Apostolos Lerios, Chase D. Garfinkle, Marc Levoy gif

Abstract:

Image metamorphosis, or image morphing, is a popular technique for creating a smooth transition between two images. For synthetic images, transforming and rendering the underlying three-dimensional (3D) models has a number of advantages over morphing between two pre-rendered images. In this paper we consider 3D metamorphosis applied to volume-based representations of objects. We discuss the issues which arise in volume morphing and present a method for creating morphs. Our morphing method has two components: first a warping of the two input volumes, then a blending of the resulting warped volumes. The warping component, an extension of Beier and Neely's image warping technique to 3D, is feature-based and allows fine user control, thus ensuring realistic looking intermediate objects.

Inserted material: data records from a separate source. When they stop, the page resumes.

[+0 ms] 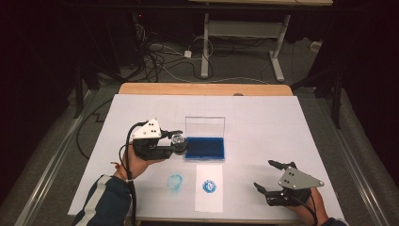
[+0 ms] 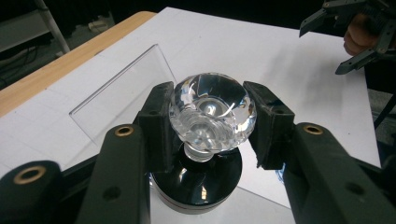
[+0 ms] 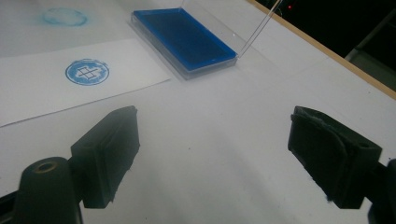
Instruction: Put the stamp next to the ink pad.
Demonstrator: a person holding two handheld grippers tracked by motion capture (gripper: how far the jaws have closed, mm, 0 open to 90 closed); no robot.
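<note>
Left gripper (image 1: 175,141) pinching stamp (image 2: 212,112) by crystal knob, just left of blue ink pad (image 1: 205,147). One print already on paper slip (image 1: 209,197). Looks like re-inking step: next move calls for level press onto pad. Right gripper (image 1: 273,176) spread, idle near right.
</note>
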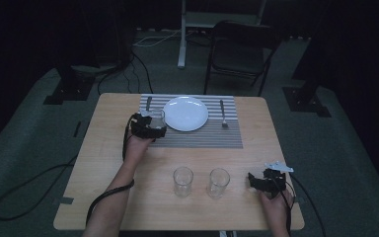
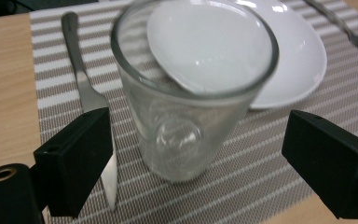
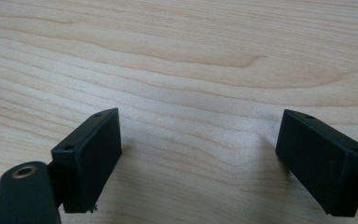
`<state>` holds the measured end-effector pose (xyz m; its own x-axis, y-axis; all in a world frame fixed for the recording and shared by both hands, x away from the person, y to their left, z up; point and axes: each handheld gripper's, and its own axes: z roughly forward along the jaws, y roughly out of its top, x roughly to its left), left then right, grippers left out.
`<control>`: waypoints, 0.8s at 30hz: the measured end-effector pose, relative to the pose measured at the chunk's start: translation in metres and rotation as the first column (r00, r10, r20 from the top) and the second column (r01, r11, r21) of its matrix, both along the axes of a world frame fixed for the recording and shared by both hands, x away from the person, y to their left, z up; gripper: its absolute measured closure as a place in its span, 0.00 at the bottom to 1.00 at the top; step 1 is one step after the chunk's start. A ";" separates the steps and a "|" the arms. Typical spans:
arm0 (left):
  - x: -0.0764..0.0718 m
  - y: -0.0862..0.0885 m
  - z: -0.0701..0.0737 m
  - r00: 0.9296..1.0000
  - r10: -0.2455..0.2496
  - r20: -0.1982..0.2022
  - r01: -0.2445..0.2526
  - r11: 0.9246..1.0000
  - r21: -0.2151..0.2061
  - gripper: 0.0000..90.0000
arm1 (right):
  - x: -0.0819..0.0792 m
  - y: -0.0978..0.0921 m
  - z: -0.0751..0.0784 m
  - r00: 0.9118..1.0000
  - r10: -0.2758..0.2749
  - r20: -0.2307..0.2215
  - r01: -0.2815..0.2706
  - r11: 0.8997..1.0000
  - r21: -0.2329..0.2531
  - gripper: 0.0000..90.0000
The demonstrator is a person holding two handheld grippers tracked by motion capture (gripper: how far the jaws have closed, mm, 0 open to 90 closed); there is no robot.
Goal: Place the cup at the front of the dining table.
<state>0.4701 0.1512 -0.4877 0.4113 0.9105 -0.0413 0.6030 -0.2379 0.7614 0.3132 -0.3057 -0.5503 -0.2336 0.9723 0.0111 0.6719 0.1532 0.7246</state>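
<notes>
A clear drinking glass (image 2: 191, 93) stands upright on the striped placemat (image 2: 242, 186), just left of the white plate (image 2: 298, 56). My left gripper (image 2: 200, 158) is open, with one jaw on each side of the glass and a gap at both. In the high view that gripper (image 1: 150, 123) sits at the mat's left part with the glass (image 1: 158, 117) at its tip. A knife (image 2: 81, 79) lies to the left of the glass. My right gripper (image 3: 200, 163) is open over bare wood, at the table's front right (image 1: 264, 178).
Two more empty glasses (image 1: 183, 181) (image 1: 218, 182) stand side by side near the front edge of the wooden table (image 1: 103, 163). A fork (image 1: 223, 114) lies right of the plate (image 1: 186, 113). A dark chair (image 1: 242, 49) stands beyond the table.
</notes>
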 end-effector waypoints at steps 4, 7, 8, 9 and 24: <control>-0.006 0.002 0.000 1.000 -0.017 -0.003 0.017 1.000 0.004 0.04 | 0.000 0.000 0.000 1.000 0.000 0.000 0.000 1.000 0.000 0.15; -0.012 0.003 -0.005 0.999 -0.052 -0.018 0.052 0.998 0.029 0.00 | 0.000 0.000 0.000 1.000 0.000 0.000 0.000 1.000 0.000 0.15; -0.014 0.004 -0.007 0.999 -0.050 -0.003 0.050 0.997 0.052 0.00 | 0.000 0.000 0.000 1.000 0.000 0.000 0.000 1.000 0.000 0.15; -0.017 0.005 -0.008 0.998 -0.057 0.000 0.057 0.997 0.045 0.00 | 0.000 0.000 0.000 1.000 -0.001 0.000 0.001 1.000 0.001 0.15; -0.053 0.028 -0.010 0.993 -0.116 -0.015 0.117 0.990 0.084 0.00 | 0.000 0.000 0.000 1.000 0.000 0.000 0.000 1.000 0.001 0.15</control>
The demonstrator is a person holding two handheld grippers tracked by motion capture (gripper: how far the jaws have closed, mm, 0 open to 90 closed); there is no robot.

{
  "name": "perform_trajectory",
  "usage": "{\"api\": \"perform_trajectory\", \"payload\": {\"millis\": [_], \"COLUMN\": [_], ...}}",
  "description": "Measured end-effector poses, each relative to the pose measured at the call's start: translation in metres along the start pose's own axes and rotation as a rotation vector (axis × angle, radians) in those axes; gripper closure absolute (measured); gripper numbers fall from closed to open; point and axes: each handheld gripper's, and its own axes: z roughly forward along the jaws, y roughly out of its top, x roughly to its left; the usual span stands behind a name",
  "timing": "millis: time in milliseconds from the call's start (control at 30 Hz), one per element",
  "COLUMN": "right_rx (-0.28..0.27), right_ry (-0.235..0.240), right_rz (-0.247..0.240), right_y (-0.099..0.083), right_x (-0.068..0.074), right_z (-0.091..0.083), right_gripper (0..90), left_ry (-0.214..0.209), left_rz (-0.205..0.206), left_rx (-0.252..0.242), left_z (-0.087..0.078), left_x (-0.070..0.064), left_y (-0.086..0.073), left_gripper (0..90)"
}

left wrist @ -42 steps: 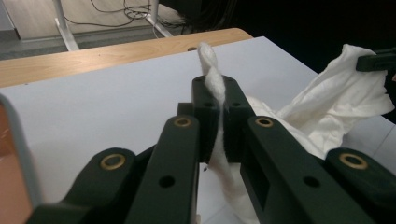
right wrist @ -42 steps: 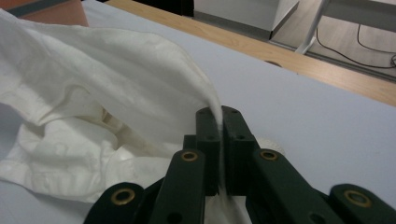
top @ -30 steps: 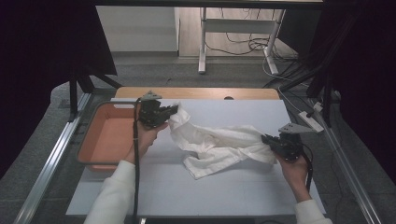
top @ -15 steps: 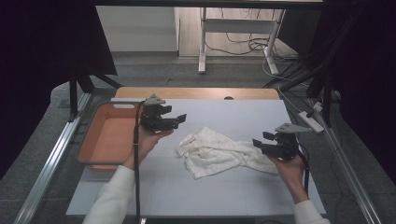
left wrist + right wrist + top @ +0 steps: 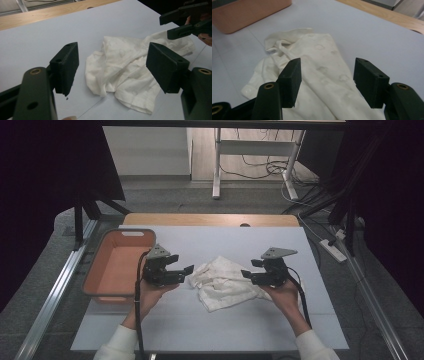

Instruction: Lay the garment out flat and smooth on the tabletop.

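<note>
In the high view I hold my left hand-held gripper [image 5: 189, 268] just at the left edge of the white cloth [image 5: 225, 283], and its jaws stand apart with nothing between them. My right hand-held gripper [image 5: 246, 274] is at the right side of the same cloth, very near or perhaps touching it, and its jaws are also apart and grip nothing. The two point toward each other across the cloth. The cloth lies crumpled in a loose heap near the middle of the pale tabletop [image 5: 300, 320], between my two hands, with folds going in many directions. In the left gripper view the cloth [image 5: 130, 75] is seen ahead between the two black jaws and a little beyond them, flat on the tabletop, and my other hand-held gripper [image 5: 175, 25] appears at the upper right above the far edge of the cloth. In the right gripper view the cloth [image 5: 322, 67] stretches under and in front of the open jaws; faint round marks are visible on the fabric. An orange tray [image 5: 116, 268] stands on the left part of the tabletop, close beside my left hand [image 5: 150, 292], and its side [image 5: 249, 12] shows at the top left of the right gripper view.
</note>
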Motion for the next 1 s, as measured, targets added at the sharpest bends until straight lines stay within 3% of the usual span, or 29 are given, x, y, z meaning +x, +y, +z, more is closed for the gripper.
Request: {"api": "perform_trajectory", "payload": {"millis": [100,167,400,733,1000], "right_rx": [0.023,0.033,0.076,0.104,0.135], "right_ry": [0.028,0.045,0.084,0.136,0.149], "right_rz": [-0.008,-0.021,-0.122,-0.153,-0.178], "right_y": [0.004,0.006,0.020,0.028,0.028], "right_x": [0.006,0.011,0.037,0.053,0.059], "right_z": [0.016,0.027,0.058,0.084,0.105], "right_gripper": [40.8,41.5,43.0,43.6,46.4], "left_ry": [0.005,-0.001,0.000,0.011,-0.004], "left_rz": [0.003,-0.010,-0.024,-0.032,-0.033], "left_rx": [0.020,0.006,0.003,-0.009,-0.005], "left_z": [0.002,0.001,-0.001,-0.007,-0.005], "left_x": [0.002,0.003,0.005,0.005,0.005], "left_y": [-0.002,-0.003,-0.007,-0.008,-0.009], "left_gripper": [27.5,27.7,27.9,27.8,27.9]}}
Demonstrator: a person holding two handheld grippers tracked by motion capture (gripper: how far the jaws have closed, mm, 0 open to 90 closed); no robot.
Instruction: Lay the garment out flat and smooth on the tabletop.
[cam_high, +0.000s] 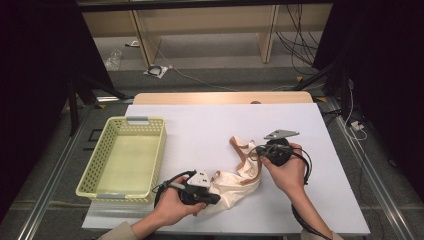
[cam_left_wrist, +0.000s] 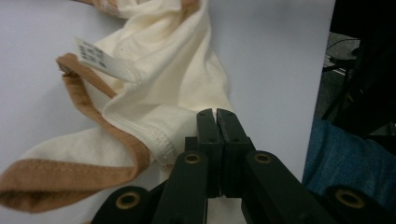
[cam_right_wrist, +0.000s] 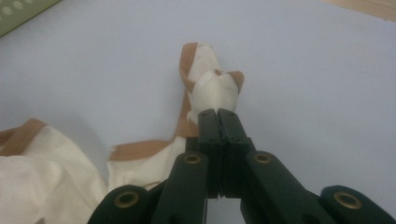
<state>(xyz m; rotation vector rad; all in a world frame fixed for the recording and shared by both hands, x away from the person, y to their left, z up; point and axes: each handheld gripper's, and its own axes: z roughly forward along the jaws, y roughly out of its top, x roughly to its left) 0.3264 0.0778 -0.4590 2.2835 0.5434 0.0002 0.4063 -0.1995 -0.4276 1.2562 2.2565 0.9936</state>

In addition, our warping method is amenable to an efficient approximation which gives a 50 times speedup and is computable to arbitrary accuracy. Also, our technique corrects the ghosting problem present in Beier and Neely's technique. The second component of the morphing process, blending, is also under user control; this guarantees smooth transitions in the renderings.

CR Categories: I.3.5 [Computer Graphics]: Computational Geometry and Object Modeling; I.3.7 [Computer Graphics]: Three-Dimensional Graphics and Realism.

Additional Keywords: Volume morphing, warping, rendering; sculpting; shape interpolation, transformation, blending; computer animation.